My previous blog compared the task of leading yourself to riding a bicycle. We can extend that metaphor and say that leading others is like riding a tandem bicycle. Together you maintain balance, momentum and direction. And while the person upfront must steer, if the person in the second seat chooses not to follow, then they won’t go anywhere together. I see three steps in leading another person.
 

Communication  

The first step in leading someone is to listen to them and understand a) where they want to go and b) what they are skilled to do.
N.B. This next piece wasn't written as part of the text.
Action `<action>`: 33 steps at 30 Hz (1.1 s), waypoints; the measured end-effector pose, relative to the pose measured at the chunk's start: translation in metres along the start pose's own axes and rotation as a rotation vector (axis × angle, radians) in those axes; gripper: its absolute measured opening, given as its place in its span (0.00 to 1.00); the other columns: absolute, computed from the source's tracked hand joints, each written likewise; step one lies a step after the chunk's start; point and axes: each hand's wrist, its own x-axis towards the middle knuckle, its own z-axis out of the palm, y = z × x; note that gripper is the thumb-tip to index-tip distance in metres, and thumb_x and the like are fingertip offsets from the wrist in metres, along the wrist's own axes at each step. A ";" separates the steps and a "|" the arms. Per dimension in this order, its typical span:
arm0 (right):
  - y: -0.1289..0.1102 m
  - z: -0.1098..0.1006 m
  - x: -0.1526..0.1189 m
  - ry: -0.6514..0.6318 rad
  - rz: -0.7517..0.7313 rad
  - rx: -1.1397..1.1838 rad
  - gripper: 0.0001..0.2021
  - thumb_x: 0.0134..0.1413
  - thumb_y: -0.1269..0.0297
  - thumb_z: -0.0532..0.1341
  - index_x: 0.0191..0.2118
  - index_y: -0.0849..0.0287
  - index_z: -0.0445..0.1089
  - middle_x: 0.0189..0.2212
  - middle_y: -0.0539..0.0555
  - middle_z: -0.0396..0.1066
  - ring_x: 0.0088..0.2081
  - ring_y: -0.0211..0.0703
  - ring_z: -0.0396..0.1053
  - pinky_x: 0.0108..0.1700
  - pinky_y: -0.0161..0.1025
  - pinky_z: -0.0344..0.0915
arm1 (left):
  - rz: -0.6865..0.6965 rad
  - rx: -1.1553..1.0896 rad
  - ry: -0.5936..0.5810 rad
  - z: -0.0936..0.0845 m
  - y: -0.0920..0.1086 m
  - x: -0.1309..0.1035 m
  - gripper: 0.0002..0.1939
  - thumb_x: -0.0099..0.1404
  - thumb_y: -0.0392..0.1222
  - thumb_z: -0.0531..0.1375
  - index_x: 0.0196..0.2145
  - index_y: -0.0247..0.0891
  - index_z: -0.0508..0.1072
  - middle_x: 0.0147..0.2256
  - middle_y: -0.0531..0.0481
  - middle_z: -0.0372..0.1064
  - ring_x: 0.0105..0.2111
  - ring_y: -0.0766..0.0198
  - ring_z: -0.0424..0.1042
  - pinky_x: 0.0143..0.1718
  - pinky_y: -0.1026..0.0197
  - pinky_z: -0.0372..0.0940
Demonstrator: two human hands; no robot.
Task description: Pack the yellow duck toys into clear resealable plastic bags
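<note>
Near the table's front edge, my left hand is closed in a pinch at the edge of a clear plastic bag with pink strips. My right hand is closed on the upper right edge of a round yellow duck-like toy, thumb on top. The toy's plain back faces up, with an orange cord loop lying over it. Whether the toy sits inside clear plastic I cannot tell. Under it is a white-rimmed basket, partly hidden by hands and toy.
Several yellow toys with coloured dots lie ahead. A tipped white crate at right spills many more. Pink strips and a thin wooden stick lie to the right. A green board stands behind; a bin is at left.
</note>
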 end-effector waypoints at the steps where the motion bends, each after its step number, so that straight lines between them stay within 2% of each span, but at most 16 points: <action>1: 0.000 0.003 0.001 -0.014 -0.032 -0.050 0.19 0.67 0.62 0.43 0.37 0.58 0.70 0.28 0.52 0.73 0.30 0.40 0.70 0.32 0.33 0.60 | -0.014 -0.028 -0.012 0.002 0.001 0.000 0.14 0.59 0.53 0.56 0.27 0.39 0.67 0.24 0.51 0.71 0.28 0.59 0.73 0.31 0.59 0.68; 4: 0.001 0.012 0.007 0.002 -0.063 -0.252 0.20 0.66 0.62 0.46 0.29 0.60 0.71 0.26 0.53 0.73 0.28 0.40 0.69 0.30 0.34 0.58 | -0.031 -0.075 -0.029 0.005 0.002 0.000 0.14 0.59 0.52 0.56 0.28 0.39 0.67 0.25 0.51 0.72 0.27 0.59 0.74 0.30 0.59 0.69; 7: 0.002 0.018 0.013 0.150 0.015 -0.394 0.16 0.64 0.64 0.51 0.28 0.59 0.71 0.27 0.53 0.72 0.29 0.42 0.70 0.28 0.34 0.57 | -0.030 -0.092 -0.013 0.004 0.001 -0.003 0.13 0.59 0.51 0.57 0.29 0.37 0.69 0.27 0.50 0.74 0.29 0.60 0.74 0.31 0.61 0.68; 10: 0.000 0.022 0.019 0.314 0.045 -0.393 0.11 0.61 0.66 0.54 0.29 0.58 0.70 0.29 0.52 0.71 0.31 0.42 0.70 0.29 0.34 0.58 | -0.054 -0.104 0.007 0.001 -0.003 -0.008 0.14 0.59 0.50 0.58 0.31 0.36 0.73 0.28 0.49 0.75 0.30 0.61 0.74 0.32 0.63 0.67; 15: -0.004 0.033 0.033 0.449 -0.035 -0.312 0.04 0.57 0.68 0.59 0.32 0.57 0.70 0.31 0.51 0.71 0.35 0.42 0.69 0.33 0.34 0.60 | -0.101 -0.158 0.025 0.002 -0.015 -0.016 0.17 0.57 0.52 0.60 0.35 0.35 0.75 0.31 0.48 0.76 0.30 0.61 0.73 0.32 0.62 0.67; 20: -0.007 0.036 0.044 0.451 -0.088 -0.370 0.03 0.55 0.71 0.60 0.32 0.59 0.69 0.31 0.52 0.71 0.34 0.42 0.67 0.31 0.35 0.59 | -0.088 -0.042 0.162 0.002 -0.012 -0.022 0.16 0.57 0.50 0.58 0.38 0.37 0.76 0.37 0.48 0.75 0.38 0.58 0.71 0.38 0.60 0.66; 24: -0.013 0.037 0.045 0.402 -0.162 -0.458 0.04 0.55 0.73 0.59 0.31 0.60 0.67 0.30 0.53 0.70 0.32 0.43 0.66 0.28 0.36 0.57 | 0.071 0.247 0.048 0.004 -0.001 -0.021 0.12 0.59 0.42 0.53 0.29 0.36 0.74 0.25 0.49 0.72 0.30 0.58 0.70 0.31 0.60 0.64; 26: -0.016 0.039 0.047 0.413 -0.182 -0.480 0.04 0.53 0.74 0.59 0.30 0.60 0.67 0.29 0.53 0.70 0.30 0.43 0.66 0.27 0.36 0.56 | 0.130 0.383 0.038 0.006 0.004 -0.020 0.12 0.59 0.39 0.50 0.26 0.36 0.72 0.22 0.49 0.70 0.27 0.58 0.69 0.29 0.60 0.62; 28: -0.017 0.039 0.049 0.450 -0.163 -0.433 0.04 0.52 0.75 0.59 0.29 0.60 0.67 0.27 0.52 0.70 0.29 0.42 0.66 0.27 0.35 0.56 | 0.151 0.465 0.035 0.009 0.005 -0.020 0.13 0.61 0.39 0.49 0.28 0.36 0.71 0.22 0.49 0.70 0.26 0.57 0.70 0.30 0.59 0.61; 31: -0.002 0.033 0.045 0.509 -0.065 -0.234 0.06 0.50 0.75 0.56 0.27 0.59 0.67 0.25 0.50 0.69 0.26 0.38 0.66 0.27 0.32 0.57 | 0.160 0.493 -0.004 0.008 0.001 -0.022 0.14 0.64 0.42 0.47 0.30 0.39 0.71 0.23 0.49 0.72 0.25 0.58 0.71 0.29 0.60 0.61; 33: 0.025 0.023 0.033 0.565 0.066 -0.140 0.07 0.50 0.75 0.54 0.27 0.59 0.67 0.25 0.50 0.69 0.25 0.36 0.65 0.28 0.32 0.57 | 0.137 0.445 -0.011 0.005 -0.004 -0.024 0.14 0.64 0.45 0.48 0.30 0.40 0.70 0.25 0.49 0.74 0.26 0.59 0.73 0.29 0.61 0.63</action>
In positions of greater authority you also want to understand more about who they are as a person and the kind of people they want to work with.
 
Steven Covey defines this step as the habit of “seeking first to understand and then to be understood.” Good job interviews ask the kind of specific questions that reveal where a candidate wants to go and what competencies and character they bring to the table.
 

Negotiation

The era of leading from positional authority is over. People in today’s world expect more involvement in the direction of an enterprise. A good leader, understanding the subtleties of influence, will engage followers in a more advanced conversation about where they are going together and how they are going to get there. Such conversations act as road maps clarifying future direction. They are important signals of future direction. They are important signals of mutual respect.
 

Covey calls this step the win/win and defines these five components:

1) Expectations
2) Guidelines
3) Resources
4) Accountability
5) Competencies

The negotiation step is not a one-time event. In a complex world where people are expected to lead themselves and new projects require new teams to come together for prescribed times, a good leader will continually clarify the five components of a new win/win. Of course the less prepared a person is to lead themselves or the shorter the time frame, the more a leader may need to use positional authority to get a job done. Conversely, more complex projects requiring a high level of initiative and skill need leaders who are able to negotiate more detailed win/win agreements.
 

Collaboration
A one-man-band can entertain for a while, but put a group of instruments together under the direction of a conductor, and you may have an orchestra capable of beautiful music.

   
one man bandA good conductor knows how to mesh the sounds of each individual instrument so that they complement one another and blend with one another.
   
Many people are content to play their own one-man-band music and may entertain small clusters of people. But to fill an amphitheater, you need an orchestra that has practiced together and is skilled at playing together. In good orchestras, not only is there respect for one another, but the timing between the various instruments has been carefully refined.
 
Ultimately the conductor doesn’t make any sounds, but has more to do with the sound produced than anyone else. He knows what each orchestra member is capable of and pulls the best performance from everyone. He’s a true leader.